"I am not what happened to me, I am what I choose to become." -Carl Jung

Reconnect with yourself through insight, healing and resilience
Therapy that supports self-understanding, emotional healing, and learning to move through life with greater steadiness and compassion.
Reclaim Within was created from a deep belief that healing begins not by fixing what is broken, but by remembering who you are beneath survival, conditioning and learned patterns. This work is for individuals who feel ready to slow down, look inward, and build loving and trusting relationships with self and others. Reconnect with inner authority, reclaim your power and create the life you want.
Therapy Myths and Facts
Myth: Therapy is only for people in crisis.
Fact: Therapy can help with crisis situations, but it is also for personal growth, self-discovery, improving relationships, building resilience, and creating a more fulfilling life. You do not have to be in crisis to benefit from therapy.
Myth: Talking to friends is the same as therapy.
Fact: Friends can provide valuable support, but therapists are trained to provide attachment and relational healing, explore underlying issues, and guide meaningful change using evidence-based approaches.
Myth: If I understand why I do something, I should be able to change it.

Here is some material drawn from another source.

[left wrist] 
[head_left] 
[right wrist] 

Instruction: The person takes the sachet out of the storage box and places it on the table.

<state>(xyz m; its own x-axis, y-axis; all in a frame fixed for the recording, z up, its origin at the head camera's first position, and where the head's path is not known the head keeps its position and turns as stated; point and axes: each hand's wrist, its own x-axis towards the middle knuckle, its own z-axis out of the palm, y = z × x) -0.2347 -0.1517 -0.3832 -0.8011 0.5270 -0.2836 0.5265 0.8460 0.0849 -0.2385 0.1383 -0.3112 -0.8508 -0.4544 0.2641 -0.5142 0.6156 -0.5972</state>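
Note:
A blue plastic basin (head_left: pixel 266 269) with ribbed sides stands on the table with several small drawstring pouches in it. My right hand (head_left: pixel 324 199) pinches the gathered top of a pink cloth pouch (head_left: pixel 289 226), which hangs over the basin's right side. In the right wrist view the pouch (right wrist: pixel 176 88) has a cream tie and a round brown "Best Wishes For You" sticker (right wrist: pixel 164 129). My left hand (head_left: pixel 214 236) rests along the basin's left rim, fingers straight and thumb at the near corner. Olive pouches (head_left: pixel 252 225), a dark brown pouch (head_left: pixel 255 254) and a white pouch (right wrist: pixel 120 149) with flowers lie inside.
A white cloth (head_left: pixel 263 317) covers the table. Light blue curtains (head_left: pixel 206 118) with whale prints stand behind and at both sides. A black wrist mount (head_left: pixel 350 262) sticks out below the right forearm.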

Fact: Insight is important, but lasting change often requires working with emotions, nervous system responses, habits, and lived experiences, not just understanding them intellectually.
Myth: If I am struggling, I must be doing something wrong.
Fact: Many of our emotional patterns developed for good reasons. What once helped us cope may no longer serve us in the present. Therapy provides a space to understand these patterns with curiosity and compassion while creating new possibilities for growth.
Myth: A therapist gives advise and will tell me what to do.
Fact: Therapy is a collaborative process. Rather than giving you advice or making decisions for you, a therapist helps you gain clarity and shift your inner dialog . To teach not what to think, but how to think in ways that are more inquisitive instead of judgmental. To be more open and welcoming towards yourself to gain clarity, walk in your truth , to then take the next best step. The therapist will also notice current beliefs and values that may contradict the life you want and help you make adjustments to be more aligned.
Myth: Therapy should make me feel better right away.
Fact: Growth and healing are not always comfortable. At times, therapy may involve meeting parts of yourself you don't like and want to change. This process can be challenging and some clients report feeling worse before they feel better. This is due to the need to face memories or feeling that have been pushed aside in order to get to the other side of them , where you can feel a greater sense of freedom and peace.
Myth: If I don't have a specific issue to discuss or a clear goal, therapy won't be productive.
Fact: Some of the most meaningful therapeutic work happens when we slow down and pay attention to what is unfolding in the moment. Each moment deciding the next and with support, you will stay connected to yourself and process what comes up.
Myth: Therapy should follow a strict treatment plan and timeline.
Fact: Healing does not happen on a schedule or by following a rigid agenda. We will focus on what feels most important in the moment. Some sessions may involve processing a recent experience, while others may uncover deeper patterns or feelings that have not been present for years. There is no right pace, no perfect way to do therapy, and no expectation that growth will look linear. The "goal" is not to get is right, it is to stay engaged in the process of healing.